*WHAT YOU NEED TO DO:* Find the line containing "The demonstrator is" in the listing below. Repeat it exactly, along with each following line up to and including the one containing "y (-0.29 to".

*INPUT DATA:*
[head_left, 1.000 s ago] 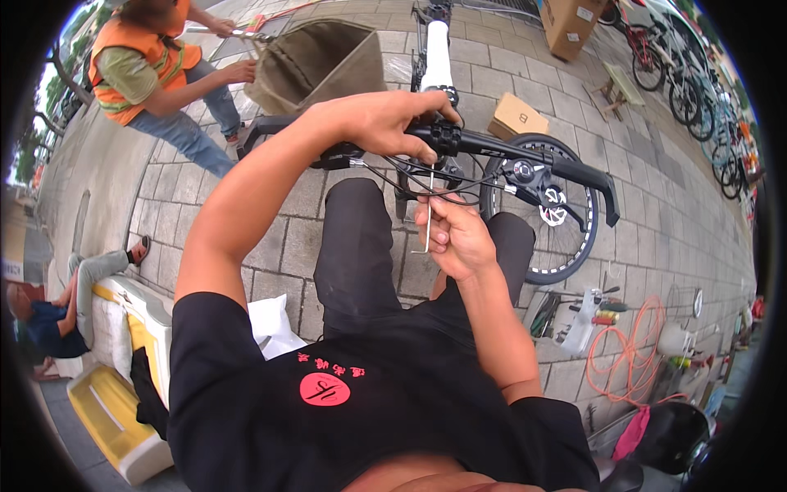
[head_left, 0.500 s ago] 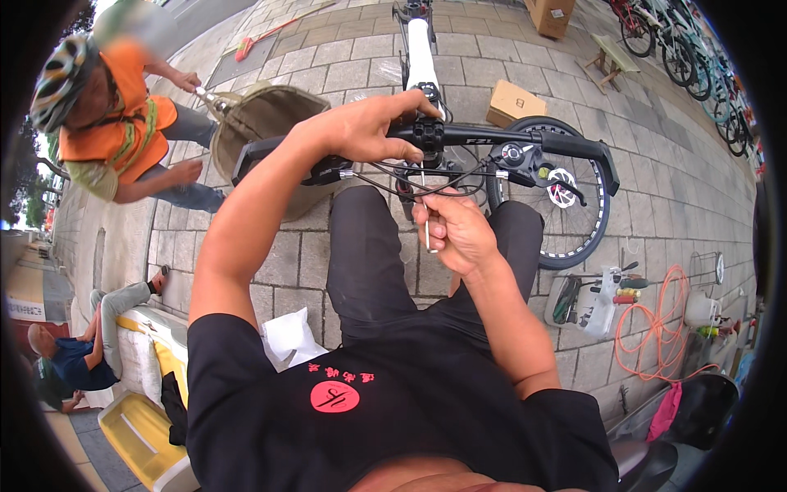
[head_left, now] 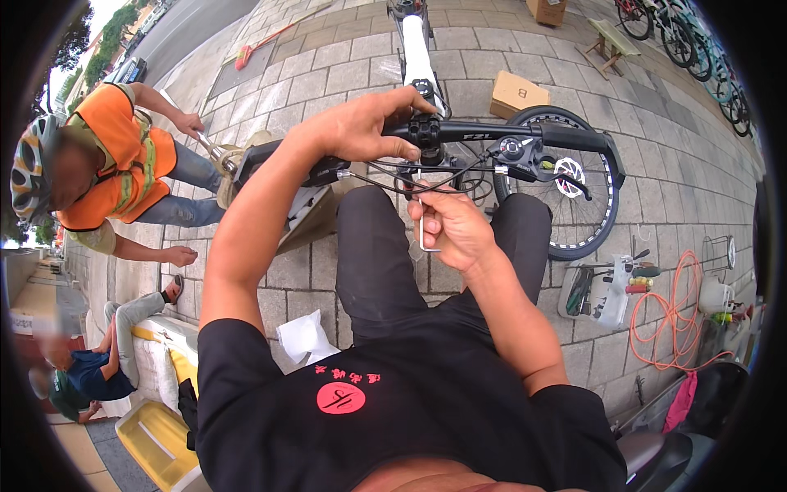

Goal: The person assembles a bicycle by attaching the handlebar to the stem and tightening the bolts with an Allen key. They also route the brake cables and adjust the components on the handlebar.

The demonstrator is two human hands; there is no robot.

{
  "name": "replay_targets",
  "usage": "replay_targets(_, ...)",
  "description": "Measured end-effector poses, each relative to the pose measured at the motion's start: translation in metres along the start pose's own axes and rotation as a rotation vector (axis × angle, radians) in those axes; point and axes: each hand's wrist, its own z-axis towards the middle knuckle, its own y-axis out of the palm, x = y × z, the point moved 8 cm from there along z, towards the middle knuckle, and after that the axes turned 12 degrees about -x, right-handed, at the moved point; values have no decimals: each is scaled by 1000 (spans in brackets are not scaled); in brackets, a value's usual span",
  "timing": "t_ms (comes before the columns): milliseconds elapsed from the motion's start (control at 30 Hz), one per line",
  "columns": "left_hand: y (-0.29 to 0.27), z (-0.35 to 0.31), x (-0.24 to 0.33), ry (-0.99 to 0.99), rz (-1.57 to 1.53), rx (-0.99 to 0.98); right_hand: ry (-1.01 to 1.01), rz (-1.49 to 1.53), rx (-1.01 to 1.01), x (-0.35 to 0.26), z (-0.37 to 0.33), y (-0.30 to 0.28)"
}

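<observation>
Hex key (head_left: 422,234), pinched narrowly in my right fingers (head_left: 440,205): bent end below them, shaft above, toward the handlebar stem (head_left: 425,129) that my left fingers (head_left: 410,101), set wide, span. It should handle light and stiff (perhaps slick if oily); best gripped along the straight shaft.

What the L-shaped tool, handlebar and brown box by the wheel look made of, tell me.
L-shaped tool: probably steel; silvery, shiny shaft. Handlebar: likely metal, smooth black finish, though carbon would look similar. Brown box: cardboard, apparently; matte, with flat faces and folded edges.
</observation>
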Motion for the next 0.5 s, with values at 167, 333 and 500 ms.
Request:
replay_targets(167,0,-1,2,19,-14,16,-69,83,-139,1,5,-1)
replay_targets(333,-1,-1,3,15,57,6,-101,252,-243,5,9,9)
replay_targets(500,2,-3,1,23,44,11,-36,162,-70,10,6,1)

*ANSWER:*
The demonstrator is two human hands; there is no robot.

{
  "name": "replay_targets",
  "usage": "replay_targets(_, ...)",
  "description": "Measured end-effector poses, each relative to the pose measured at the motion's start: translation in metres along the start pose's own axes and rotation as a rotation vector (axis × angle, radians) in those axes; point and axes: each hand's wrist, its own z-axis towards the middle knuckle, its own y-axis out of the palm, x = y × z, the point moved 8 cm from there along z, towards the middle knuckle, and after that the axes turned 12 degrees about -x, right-handed, at the moved point; values have no decimals: each is scaled by 1000 (spans in brackets are not scaled); in brackets, a value's usual span",
  "timing": "t_ms (comes before the columns): milliseconds elapsed from the motion's start (control at 30 Hz), one per line",
  "columns": "left_hand: y (-0.29 to 0.27), z (-0.35 to 0.31), x (-0.24 to 0.33), ry (-0.99 to 0.99), rz (-1.57 to 1.53), rx (-0.99 to 0.98); right_hand: ry (-1.01 to 1.01), rz (-1.49 to 1.53), rx (-1.01 to 1.01), x (-0.35 to 0.26), z (-0.37 to 0.33), y (-0.30 to 0.28)"

No more output is needed here.